薬害肝炎問題解決の牽引(けんいん)役の1人が、舛添要一厚生労働相であることは間違いない。「洗いざらい検証する」「年内解決する」。舛添大臣が国会や記者会見などで繰り返し述べてきた公約だが、現実はそうはいっていない。山口さんら肝炎訴訟の原告らは、そのことを見透かしている。
11月16日の衆院厚生労働委員会。
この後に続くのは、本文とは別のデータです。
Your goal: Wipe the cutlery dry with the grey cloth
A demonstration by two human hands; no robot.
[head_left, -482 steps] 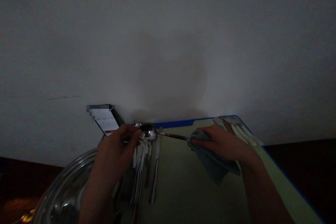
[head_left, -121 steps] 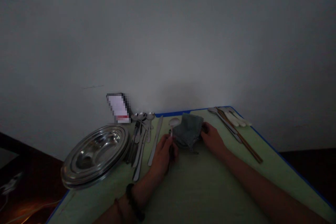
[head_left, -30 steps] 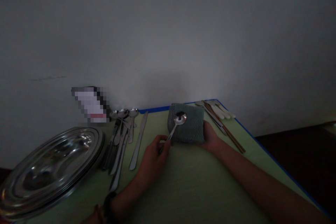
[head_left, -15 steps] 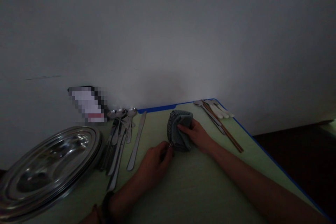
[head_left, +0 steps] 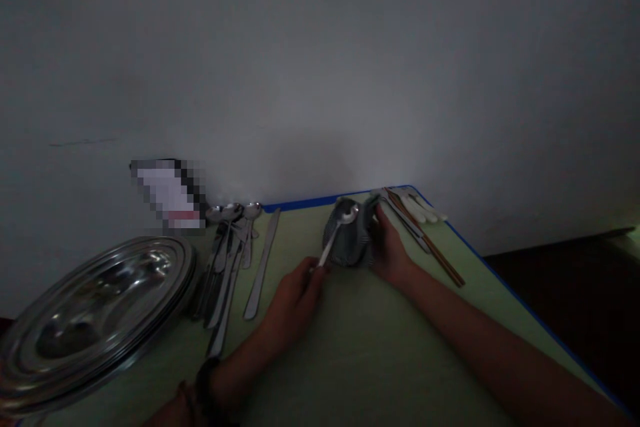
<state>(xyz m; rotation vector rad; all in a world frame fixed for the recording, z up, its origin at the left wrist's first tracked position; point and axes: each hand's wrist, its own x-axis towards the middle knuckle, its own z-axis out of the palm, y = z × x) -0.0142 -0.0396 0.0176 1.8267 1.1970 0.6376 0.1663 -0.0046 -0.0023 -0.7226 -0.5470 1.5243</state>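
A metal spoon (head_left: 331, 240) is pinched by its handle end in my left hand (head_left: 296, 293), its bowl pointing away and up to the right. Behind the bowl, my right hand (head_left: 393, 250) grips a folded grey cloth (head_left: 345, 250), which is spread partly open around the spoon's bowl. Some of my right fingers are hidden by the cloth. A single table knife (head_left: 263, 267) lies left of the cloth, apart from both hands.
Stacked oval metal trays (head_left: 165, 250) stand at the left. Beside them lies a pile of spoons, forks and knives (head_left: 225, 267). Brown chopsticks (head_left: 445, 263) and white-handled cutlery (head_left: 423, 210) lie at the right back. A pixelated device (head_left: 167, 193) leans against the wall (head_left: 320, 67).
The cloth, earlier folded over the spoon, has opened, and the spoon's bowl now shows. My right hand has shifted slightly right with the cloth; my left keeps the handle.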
C型肝炎に感染した418人のリスト問題に関し、舛添大臣は「死亡者の遺族に(薬害の可能性があることを)知らせるべきだと指示した」と発言した。しかし、20日になって田辺三菱製薬から厚生労働省にあがった報告は、大臣の発言を大きく裏切る内容だった。418人のうち少なくとも38人が死亡していることが判明したが、薬害が死因となった可能性が告知されたのは8遺族だけだった。
田辺三菱は「厚労省から具体的な指示がない」という。厚労省医薬食品局も「告知のありかたについて検討を急いでいる」と、製薬会社に指示を出していないことを認めている。現行法の範囲では、個人情報の扱いなどの点で製薬会社ができることには限界がある。「大臣の指示」と「現行法」のはざまで事務方は戸惑うばかりだ。